> [Required work]:
Transcribe the listing below in its entirety.

> [Collected material]:
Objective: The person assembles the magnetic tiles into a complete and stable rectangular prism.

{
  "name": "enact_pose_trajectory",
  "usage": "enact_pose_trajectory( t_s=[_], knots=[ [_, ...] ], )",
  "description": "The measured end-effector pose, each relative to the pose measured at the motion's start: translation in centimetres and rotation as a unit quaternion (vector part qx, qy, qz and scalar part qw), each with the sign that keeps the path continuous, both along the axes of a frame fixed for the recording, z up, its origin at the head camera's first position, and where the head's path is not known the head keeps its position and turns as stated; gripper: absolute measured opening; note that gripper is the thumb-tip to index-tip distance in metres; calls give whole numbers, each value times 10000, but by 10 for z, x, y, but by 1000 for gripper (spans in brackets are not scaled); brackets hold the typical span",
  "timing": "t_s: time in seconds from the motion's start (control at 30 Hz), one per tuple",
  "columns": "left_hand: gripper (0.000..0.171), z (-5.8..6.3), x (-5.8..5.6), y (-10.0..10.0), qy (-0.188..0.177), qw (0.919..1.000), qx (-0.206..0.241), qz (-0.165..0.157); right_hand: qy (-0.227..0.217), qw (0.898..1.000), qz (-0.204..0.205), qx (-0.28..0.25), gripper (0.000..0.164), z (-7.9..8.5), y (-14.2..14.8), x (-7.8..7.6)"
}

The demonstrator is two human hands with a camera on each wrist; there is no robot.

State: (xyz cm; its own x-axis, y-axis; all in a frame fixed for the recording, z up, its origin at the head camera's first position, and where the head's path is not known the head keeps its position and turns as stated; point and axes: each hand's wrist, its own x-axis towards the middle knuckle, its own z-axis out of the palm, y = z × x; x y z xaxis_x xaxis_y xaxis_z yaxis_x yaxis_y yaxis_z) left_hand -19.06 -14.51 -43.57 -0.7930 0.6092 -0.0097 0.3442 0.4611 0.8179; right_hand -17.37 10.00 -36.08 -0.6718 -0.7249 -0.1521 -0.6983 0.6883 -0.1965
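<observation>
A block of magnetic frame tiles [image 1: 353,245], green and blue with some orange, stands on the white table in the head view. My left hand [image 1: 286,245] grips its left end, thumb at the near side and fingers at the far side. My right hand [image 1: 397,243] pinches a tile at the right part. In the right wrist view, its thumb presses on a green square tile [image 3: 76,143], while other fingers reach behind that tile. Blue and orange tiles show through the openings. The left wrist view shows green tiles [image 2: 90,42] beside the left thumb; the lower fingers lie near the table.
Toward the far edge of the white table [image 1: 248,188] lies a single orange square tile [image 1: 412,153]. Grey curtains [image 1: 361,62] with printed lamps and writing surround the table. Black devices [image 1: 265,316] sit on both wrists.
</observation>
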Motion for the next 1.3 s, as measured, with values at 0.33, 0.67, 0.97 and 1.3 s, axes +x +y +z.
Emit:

> [Answer to the problem]:
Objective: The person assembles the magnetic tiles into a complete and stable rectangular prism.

{
  "name": "enact_pose_trajectory",
  "usage": "enact_pose_trajectory( t_s=[_], knots=[ [_, ...] ], )",
  "description": "The measured end-effector pose, each relative to the pose measured at the motion's start: translation in centimetres and rotation as a unit quaternion (vector part qx, qy, qz and scalar part qw), each with the sign that keeps the path continuous, both along the axes of a frame fixed for the recording, z up, its origin at the head camera's first position, and where the head's path is not known the head keeps its position and turns as stated; gripper: absolute measured opening; note that gripper is the thumb-tip to index-tip distance in metres; calls give whole numbers, each value times 10000, but by 10 for z, x, y, but by 1000 for gripper (spans in brackets are not scaled); brackets hold the typical span",
  "timing": "t_s: time in seconds from the motion's start (control at 30 Hz), one per tuple",
  "columns": "left_hand: gripper (0.000..0.171), z (-5.8..6.3), x (-5.8..5.6), y (-10.0..10.0), qy (-0.188..0.177), qw (0.919..1.000), qx (-0.206..0.241), qz (-0.165..0.157); right_hand: qy (-0.227..0.217), qw (0.898..1.000), qz (-0.204..0.205), qx (-0.28..0.25), gripper (0.000..0.164), z (-7.9..8.5), y (-14.2..14.8), x (-7.8..7.6)"
}

The demonstrator is two human hands with a camera on each wrist; there is no robot.

State: (xyz cm; its own x-axis, y-axis; all in a frame fixed for the recording, z up, its origin at the head camera's first position, and where the head's path is not known the head keeps its position and turns as stated; point and axes: each hand's wrist, its own x-axis towards the middle knuckle, its own z-axis out of the palm, y = z × x; x y z xaxis_x xaxis_y xaxis_z yaxis_x yaxis_y yaxis_z) left_hand -19.06 -14.51 -43.57 -0.7930 0.6092 -0.0097 0.3442 0.4611 0.8179; right_hand -17.37 10.00 -36.08 -0.6718 -0.7249 -0.1521 -0.6983 0.6883 -0.1965
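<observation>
A block of magnetic frame tiles [image 1: 353,245], green and blue with some orange, stands on the white table in the head view. My left hand [image 1: 286,245] grips its left end, thumb at the near side and fingers at the far side. My right hand [image 1: 397,243] pinches a tile at the right part. In the right wrist view, its thumb presses on a green square tile [image 3: 76,143], while other fingers reach behind that tile. Blue and orange tiles show through the openings. The left wrist view shows green tiles [image 2: 90,42] beside the left thumb; the lower fingers lie near the table.
Toward the far edge of the white table [image 1: 248,188] lies a single orange square tile [image 1: 412,153]. Grey curtains [image 1: 361,62] with printed lamps and writing surround the table. Black devices [image 1: 265,316] sit on both wrists.
</observation>
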Motion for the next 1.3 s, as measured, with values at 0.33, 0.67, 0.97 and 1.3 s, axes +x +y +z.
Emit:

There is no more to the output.